§ **Data entries**
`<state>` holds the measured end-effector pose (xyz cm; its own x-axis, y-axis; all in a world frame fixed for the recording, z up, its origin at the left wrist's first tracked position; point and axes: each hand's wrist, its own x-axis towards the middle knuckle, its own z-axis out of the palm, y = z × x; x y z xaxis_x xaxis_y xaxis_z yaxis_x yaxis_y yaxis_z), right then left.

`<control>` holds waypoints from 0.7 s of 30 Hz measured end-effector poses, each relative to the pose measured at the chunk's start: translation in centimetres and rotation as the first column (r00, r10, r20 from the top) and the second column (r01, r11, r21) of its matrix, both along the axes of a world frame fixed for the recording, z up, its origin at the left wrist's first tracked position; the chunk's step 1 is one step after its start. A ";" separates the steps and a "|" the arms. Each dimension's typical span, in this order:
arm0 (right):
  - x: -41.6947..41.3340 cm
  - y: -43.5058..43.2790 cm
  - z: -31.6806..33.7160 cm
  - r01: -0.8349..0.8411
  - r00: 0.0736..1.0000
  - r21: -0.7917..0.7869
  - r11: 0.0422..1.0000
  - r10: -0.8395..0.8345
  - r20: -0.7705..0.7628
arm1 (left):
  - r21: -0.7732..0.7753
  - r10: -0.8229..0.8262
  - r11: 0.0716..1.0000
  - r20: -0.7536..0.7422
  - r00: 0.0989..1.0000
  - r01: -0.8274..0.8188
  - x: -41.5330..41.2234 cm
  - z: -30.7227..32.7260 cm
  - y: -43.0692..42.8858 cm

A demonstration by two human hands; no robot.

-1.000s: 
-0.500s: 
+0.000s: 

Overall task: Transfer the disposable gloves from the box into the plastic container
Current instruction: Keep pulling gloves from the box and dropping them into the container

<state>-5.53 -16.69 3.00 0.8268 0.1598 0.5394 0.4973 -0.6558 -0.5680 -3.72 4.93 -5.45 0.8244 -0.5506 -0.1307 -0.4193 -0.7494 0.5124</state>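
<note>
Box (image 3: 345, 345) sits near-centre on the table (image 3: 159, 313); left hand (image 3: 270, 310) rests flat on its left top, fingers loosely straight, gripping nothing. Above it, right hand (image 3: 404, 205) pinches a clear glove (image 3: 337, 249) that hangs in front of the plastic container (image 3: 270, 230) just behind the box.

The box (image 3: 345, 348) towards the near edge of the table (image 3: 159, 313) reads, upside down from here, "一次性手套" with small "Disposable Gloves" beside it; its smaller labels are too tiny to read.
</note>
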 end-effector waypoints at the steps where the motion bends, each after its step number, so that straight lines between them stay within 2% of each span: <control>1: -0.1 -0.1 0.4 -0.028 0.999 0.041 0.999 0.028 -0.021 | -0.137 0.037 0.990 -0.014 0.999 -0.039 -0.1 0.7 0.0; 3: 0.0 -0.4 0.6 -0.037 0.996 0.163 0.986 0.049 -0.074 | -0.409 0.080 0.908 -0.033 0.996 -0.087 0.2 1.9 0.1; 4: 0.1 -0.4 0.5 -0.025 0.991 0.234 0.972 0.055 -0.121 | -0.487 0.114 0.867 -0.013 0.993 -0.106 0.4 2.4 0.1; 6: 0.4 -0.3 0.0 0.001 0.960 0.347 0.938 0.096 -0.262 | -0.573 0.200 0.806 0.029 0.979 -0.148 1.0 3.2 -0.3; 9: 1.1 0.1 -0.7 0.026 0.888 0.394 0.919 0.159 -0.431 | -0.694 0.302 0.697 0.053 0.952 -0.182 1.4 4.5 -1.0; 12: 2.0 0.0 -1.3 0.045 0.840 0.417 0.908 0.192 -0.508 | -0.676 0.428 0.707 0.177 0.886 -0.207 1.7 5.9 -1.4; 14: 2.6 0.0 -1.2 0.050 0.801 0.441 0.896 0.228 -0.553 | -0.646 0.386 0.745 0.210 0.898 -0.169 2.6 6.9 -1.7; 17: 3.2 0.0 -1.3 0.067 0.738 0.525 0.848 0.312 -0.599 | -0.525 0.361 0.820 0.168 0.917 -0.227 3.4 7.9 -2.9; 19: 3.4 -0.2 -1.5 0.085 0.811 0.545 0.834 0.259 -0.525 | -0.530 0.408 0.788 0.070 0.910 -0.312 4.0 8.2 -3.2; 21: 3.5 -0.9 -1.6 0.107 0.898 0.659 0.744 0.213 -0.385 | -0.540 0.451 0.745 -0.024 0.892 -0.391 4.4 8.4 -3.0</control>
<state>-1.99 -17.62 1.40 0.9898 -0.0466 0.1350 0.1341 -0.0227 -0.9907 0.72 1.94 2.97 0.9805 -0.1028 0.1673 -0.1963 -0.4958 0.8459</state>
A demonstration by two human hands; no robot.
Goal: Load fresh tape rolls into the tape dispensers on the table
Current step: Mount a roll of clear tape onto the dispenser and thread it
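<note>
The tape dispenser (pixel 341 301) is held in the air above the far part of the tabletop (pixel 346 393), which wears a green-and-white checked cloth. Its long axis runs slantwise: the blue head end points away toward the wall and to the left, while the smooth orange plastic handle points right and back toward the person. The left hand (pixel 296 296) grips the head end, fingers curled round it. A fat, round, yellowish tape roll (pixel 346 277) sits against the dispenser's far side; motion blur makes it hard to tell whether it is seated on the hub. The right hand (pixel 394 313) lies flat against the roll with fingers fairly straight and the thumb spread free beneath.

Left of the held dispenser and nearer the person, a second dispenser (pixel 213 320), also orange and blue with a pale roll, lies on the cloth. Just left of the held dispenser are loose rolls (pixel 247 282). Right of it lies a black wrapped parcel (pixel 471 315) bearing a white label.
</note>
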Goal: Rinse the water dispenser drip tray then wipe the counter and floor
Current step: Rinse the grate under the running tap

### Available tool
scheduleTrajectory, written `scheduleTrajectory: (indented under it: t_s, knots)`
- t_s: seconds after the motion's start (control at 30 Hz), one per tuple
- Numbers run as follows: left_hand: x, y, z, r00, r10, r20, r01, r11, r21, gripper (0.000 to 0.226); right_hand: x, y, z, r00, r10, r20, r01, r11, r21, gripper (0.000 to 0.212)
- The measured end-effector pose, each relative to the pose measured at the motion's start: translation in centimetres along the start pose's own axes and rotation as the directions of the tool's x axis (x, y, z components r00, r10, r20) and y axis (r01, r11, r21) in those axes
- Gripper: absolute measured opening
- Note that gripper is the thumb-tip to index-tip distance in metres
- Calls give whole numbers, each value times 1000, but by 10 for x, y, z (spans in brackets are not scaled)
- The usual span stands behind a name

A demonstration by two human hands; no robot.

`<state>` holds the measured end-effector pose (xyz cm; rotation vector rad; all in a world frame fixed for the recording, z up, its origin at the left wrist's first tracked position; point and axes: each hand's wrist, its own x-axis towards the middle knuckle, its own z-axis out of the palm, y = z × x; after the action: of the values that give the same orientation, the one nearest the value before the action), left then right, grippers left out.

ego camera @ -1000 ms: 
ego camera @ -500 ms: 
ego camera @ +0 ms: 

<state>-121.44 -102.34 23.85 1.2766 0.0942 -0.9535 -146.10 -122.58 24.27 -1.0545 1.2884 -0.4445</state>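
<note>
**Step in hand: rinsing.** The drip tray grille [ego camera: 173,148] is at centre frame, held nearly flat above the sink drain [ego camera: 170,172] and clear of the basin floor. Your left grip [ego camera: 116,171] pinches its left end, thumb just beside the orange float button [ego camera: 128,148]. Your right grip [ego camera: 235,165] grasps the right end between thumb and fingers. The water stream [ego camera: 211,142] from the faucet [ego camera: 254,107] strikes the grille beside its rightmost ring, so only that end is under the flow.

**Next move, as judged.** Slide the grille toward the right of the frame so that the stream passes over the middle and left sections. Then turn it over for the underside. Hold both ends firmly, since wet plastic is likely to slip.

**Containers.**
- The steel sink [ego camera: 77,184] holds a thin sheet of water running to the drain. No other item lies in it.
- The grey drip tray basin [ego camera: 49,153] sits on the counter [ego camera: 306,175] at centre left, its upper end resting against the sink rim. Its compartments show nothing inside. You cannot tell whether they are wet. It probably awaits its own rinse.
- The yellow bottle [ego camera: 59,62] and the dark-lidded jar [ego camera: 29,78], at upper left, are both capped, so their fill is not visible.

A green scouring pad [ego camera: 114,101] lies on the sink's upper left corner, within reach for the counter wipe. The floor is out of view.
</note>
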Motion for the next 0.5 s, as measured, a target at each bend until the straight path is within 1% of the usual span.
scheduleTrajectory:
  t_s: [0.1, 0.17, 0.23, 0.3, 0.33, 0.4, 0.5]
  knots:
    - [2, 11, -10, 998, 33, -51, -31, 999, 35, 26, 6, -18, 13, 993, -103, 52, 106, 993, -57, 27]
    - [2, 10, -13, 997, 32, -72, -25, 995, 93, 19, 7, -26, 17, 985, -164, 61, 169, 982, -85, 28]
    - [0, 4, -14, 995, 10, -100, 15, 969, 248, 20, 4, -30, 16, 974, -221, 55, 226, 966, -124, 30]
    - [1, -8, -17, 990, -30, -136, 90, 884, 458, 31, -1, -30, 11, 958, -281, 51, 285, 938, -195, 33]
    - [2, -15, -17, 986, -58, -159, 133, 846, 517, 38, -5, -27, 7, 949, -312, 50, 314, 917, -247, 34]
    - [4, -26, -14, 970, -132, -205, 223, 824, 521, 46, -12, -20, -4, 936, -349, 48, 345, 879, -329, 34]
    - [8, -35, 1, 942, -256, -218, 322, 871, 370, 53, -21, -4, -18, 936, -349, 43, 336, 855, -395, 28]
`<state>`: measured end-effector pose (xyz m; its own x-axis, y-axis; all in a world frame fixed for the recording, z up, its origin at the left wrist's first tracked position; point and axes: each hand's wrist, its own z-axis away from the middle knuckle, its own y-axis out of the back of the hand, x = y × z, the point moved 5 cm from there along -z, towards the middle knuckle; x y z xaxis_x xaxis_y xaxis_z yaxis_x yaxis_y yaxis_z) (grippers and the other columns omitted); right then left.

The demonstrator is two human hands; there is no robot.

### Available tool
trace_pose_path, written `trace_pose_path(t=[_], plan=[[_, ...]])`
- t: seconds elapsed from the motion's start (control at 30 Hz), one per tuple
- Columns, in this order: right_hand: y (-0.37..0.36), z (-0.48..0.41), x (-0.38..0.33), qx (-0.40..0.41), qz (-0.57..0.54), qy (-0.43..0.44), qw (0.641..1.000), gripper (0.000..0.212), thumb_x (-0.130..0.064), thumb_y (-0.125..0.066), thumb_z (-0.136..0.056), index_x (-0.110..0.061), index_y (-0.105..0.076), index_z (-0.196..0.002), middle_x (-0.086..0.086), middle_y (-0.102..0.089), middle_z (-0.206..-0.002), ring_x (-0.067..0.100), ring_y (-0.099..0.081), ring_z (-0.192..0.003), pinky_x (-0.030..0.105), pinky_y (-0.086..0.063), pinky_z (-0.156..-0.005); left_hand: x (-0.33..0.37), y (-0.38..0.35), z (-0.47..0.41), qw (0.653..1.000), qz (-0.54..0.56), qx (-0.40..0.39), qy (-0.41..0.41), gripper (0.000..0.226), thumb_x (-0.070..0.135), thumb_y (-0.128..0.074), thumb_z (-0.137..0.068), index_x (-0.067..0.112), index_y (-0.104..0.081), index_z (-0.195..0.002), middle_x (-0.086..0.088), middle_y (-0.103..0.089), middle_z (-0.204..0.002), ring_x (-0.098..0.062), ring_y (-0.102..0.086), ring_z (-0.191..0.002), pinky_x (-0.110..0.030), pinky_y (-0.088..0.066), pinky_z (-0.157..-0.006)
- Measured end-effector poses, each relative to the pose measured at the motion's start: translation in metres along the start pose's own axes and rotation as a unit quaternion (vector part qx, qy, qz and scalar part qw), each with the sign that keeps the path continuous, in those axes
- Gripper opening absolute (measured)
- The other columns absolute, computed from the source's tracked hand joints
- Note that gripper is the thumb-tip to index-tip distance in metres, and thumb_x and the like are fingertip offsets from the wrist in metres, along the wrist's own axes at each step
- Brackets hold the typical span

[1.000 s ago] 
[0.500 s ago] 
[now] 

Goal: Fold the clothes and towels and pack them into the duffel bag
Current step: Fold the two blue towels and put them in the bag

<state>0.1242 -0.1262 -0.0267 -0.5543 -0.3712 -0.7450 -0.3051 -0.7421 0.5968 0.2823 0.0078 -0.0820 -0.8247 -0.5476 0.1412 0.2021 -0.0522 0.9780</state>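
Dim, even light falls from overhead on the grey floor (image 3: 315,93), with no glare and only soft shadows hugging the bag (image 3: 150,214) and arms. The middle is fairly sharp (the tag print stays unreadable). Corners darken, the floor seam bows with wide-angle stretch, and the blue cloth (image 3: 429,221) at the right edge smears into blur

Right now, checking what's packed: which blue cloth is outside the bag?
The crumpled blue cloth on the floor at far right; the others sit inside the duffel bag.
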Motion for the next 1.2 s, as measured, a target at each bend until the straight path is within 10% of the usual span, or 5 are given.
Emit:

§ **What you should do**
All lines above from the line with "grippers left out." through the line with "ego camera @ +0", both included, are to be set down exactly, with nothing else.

§ **Result for this task**
`<state>` holds the measured end-effector pose (xyz cm; rotation vector rad; all in a world frame fixed for the recording, z up, its origin at the left wrist's first tracked position; point and axes: each hand's wrist, its own x-axis towards the middle knuckle, its own z-axis out of the palm, y = z × x; after the action: of the values that give the same orientation, the one nearest the value before the action), left then right, grippers left out.

ego camera @ -1000 ms: 
ego camera @ -500 ms: 
ego camera @ +0 ms: 

That finishes the answer to the exercise.